Farfel Z, Iaina A, Levi J, Gafni J
Arch Intern Med. 1978 Dec;138(12):1837-40. doi: 10.1001/archinte.138.12.1837.
Further investigation of a family with normaldosteronemic hyperpotassemia and low-renin hypertension showed seven members from three generations, who ranged in age from 4 to 56 years, to be affected. Results of earlier studies had established a normally functioning renin-aldosterone system and normal renal handling of potassium. Constant, albeit mild and asymptomatic, metabolic acidosis in all those affected prompted bicarbonate loading in both the propositus and his brother, which revealed a maximal renal tubular excretory capacity for bicarbonate reabsorption at serum levels of 18 mmole/liter and proved proximal renal tubular acidosis (PRTA). Further, a linear increase in urinary fractional potassium excretion accompanied that of bicarbonate in both, as in normal individuals. Dextrose-insulin infusion in the brother failed to reduce hyperpotassemia. These data support the hypothesis that a generalized cell membrane defect that specifically impedes potassium influx (as opposed to an isolated renal tubular defect) underlies this autosomal dominant disorder.

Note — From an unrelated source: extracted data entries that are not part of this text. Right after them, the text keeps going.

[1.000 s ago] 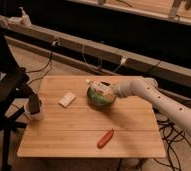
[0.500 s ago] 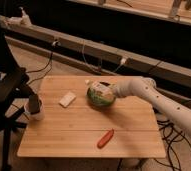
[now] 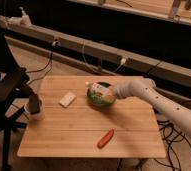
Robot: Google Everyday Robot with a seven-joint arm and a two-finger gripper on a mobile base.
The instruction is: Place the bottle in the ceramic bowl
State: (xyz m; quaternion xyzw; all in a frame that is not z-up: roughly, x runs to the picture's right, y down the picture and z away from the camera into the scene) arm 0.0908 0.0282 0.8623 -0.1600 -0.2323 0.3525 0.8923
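Observation:
The green ceramic bowl (image 3: 92,101) stands on the wooden table (image 3: 84,131), at the back and right of the middle. The small whitish bottle (image 3: 99,90) with orange-red marks lies tilted over the inside of the bowl. My gripper (image 3: 110,93) reaches in from the right on the white arm and is at the bowl's right rim, right against the bottle's end. I cannot tell whether the bottle rests in the bowl or is held.
A flat white block (image 3: 67,99) lies left of the bowl. A red sausage-shaped item (image 3: 105,138) lies near the table's front edge. A white cup with a dark object (image 3: 35,110) stands at the left edge. A black chair (image 3: 6,87) stands to the left of the table.

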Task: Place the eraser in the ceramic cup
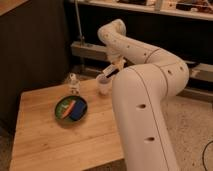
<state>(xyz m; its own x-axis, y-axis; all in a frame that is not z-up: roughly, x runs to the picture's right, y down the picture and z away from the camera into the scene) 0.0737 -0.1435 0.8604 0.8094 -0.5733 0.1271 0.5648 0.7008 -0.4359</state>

对一个患有正常醛固酮血症性高钾血症和低肾素性高血压的家族进行的进一步研究显示,来自三代的7名成员受到影响,年龄在4至56岁之间。早期研究结果已证实肾素-醛固酮系统功能正常,肾脏对钾的处理也正常。所有受影响者均存在持续的、尽管轻微且无症状的代谢性酸中毒,促使对先证者及其兄弟进行碳酸氢盐负荷试验,结果显示血清水平为18毫摩尔/升时,肾小管对碳酸氢盐重吸收的最大排泄能力,并证实为近端肾小管酸中毒(PRTA)。此外,与正常个体一样,两人尿中钾排泄分数与碳酸氢盐排泄分数呈线性增加。对其兄弟进行葡萄糖-胰岛素输注未能降低高钾血症。这些数据支持这样一种假说,即这种常染色体显性疾病的基础是一种普遍的细胞膜缺陷,这种缺陷特异性地阻碍钾内流(与孤立的肾小管缺陷相反)。